纳米电子学的硅表面和界面问题

时间:2023-07-07 08:25:50 浏览量:0

To a large extent, the silicon revolution is based on the wonderful  properties of the silicon/silicon  dioxide interface. The importance of  this structure has been documented and  cited in many articles and books on the  history of technology.1-3 Clearly, it is the  most important materials interface in  current process technologies.


Briefly, oxidation of silicon results  in a large bandgap, uniform, dielectric layer of amorphous SiO2, with the  proper band-offsets to allow both p- and  n-channel devices to be fabricated.

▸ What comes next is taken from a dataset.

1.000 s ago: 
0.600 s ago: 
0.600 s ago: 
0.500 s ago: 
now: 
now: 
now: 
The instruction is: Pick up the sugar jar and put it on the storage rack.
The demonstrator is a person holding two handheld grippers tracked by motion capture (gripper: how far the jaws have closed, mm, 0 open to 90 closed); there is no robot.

Most  important, modern growth and annealing techniques result in interface defect  levels that are sufficiently small so that  carrier transport is close to theoretical  limits expected for SiO2. These excellent  qualities have served the community  well and been preserved as the basic  metal-oxide-semiconductor field-effect  transistor (MOSFET) device has scaled  down over the last four decades.

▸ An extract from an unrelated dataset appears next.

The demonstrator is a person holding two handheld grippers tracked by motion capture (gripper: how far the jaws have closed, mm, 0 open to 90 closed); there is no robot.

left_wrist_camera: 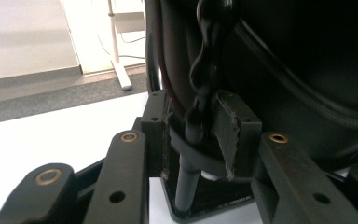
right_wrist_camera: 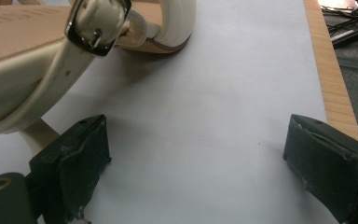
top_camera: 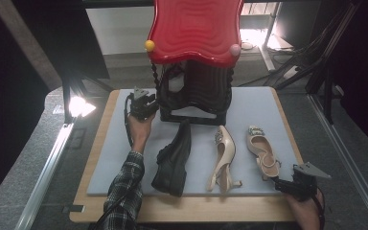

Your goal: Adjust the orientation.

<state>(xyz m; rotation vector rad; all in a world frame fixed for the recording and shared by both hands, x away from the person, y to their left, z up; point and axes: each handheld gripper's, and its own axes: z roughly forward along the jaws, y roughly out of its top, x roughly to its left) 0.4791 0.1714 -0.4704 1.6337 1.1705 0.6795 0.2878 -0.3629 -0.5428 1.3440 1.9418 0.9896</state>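
The left tool (top_camera: 141, 106) is clamped on a twisted black post (left_wrist_camera: 200, 88) at the corner of the red-roofed rack (top_camera: 194, 31) at the far side of the desk (top_camera: 96, 143). The right tool (right_wrist_camera: 196, 163) stands wide apart on the grey mat (right_wrist_camera: 214, 93), just beside the cream slingback shoe (top_camera: 262, 152)

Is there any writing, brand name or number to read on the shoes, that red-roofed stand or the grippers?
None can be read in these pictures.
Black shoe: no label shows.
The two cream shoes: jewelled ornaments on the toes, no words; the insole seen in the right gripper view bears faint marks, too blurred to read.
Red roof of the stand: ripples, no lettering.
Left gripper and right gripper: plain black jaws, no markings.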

Research in the last twenty years  has exploited almost every conceivable  surface/thin-film probe to establish  the underlying physical nature of this  critical solid-state interface. Of particular interest has been the nature of the  starting silicon surface, the kinetics of  the oxidation process, the structure and  solid-state chemistry of the silicon-silicon dioxide interface and the relationship of the structure to the electronic  properties.


Until recently, our understanding  of the growth processes was captured  in the Deal-Grove model of oxidation,  based on oxygen diffusion and interface  reactions.4 Many studies have shown  that this model in not a good representation of growth at the modern scale of  -2 nm, and an atomic level description  is required.


An important aspect of wet processing is the potential control of the  surface morphology via preferential  etching. A beautiful illustration comes  from buffered HF etching of Si(111)  and Si(100), which makes it possible  to slowly etch silicon after the oxide is  removed. Such etching is highly preferential, leading to the formation of  atomically flat monohydride-terminated  Si(111) surfaces 13 and atomically rough,  multihydride-terminated Si(100) surfaces (Fig. 1). Similar behavior is observed  for etching of H-terminated silicon in  hot water14 and in KOH solutions.


Oxidation of a hydrogen-passivated silicon surface is emerging as an  industrially critical area.19 Generally,  the barriers for oxygen insertion are  much higher, particularly for H2O oxidation,18,20 and the surface oxide structures are stabilized by hydrogen similar  to H2O oxidation of clean Si. But the  nature of the oxidation is similar, with  formation of highly oxygen-coordinated  structures involving only the top double  layer.


图片1

Fig1


Many oxynitridation/nitridation  methods have been employed including  thermal growth in N2, NO, N2O, NH3 as well as metallorganic chemical vapor  deposition (MOCVD), rapid thermal  (RT)CVD, plasma-enhanced (PE)CVD,  jet vapor deposition (JVD), and atomic  layer (AL)CVD.23 In addition to these  growth techniques shallow N implants  into silicon can be incorporated into  a grown oxide with some of the same  benefits. Both the gas phase and solidstate chemistry of the nitridation process may be complicated. For example,  gas-phase N2O at high temperature rapidly decomposes to its main equilibrium  constituents of NO, O2,  and N2. Because  this may occur during the actual expo- , this may occur during the actual expo- , sure, the dynamics of growth may be  strongly time dependent. In the solid  state there is evidence that oxygen  atoms can remove nitrogen through an  exchange mechanism, to form the more  thermodynamically stable SiO2. That  exchange (and out-diffusion) is more  probable near the vacuum surface than  the lower interface is part of the explanation for the accumulation of nitrogen  at the silicon/dielectric interface, a fortunate circumstance!


The silicon-based roadmap  (International Technology Roadmap  for Semiconductors, ITRS), provides a  pathway for silicon-based technology  until ~2020. Success is heavily dependent on new materials and the gate  dielectric layer (and gate electrode) is  one of the most critical issues. Whether  grown by MOCVD, MBE, ALD, or thermally, ultrathin dielectric films can be  achieved only with the highest control  of the initial surface chemical configuration and the process itself. This will  be accomplished through the tools and  techniques of surface science and the  creativity of materials scientists.